Hyperlactatemia is intimately correlated with severity and poor prognosis of patients with sepsis. However, little experimental evidence on this process is known. We report here that lactate dehydrogenase B (LDHB), the glycolytic enzyme that catalyzes conversion of lactate to pyruvate, is transcriptionally downregulated in blood samples of hyperlactatemic patients, while mice receiving lactate injection have reduced LDHB activity in liver and kidney.
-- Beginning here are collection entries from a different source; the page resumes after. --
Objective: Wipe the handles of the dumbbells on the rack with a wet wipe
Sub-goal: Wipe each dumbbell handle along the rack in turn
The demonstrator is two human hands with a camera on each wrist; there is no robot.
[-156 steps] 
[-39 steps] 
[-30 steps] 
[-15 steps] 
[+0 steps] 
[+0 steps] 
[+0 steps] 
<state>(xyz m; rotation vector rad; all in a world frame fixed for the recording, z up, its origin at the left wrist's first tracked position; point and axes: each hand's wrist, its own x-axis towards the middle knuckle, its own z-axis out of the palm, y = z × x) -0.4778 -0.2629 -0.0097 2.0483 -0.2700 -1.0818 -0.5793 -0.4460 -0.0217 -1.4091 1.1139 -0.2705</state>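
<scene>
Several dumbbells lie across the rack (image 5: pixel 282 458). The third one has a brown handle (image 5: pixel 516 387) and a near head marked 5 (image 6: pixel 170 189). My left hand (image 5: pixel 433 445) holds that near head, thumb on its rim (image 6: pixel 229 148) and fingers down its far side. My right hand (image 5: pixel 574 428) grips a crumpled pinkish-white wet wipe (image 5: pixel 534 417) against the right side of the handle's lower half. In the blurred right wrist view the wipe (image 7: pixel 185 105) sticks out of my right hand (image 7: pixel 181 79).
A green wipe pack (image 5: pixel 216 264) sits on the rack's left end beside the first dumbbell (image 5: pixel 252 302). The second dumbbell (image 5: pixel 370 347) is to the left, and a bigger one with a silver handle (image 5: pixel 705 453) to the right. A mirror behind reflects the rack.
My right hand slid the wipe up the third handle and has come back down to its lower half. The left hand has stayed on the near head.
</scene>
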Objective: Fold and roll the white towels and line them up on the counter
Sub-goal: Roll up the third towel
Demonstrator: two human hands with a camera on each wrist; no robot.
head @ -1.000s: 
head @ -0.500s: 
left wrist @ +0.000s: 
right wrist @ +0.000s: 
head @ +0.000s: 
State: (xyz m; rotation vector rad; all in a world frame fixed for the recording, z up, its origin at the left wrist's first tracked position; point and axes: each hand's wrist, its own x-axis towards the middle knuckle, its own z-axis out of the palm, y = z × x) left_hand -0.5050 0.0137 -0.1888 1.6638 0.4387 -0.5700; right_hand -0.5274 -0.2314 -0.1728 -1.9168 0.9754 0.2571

LDHB knockout (Ldhb^-/-) mice with hyperlactatemia are vulnerable to lethality, hypotension and vascular leakage. The hyperlactatemic Ldhb^-/- mice develop severe liver and kidney injuries accompanied by increased hepatic and renal SLC16A1 abundance but unaltered morphology. Pharmacological targeting of SLC16A1 with AZD3965 in Ldhb^-/- mice rescues the hyperlactatemia-induced lethality, liver and kidney injuries. Loss of LDHB renders hyperlactatemia, lethality, vascular leakage, liver and kidney injuries in response to abdominal sepsis. AZD3965 treatment partially abrogates liver and kidney injuries of septic Ldhb^-/- mice without affecting necrosis. Blockade of necroptosis significantly protects Ldhb^-/- mice against septic liver and kidney injuries, enabling a compensation towards the therapeutic efficacy of AZD3965. Our study together unearth the coordination of hyperlactatemia and necroptosis in septic liver and kidney injuries in the context of LDHB deficiency, and support further investigation of combined targeting SLC16A1 and necroptosis for clinical treatment of sepsis with low LDHB activity.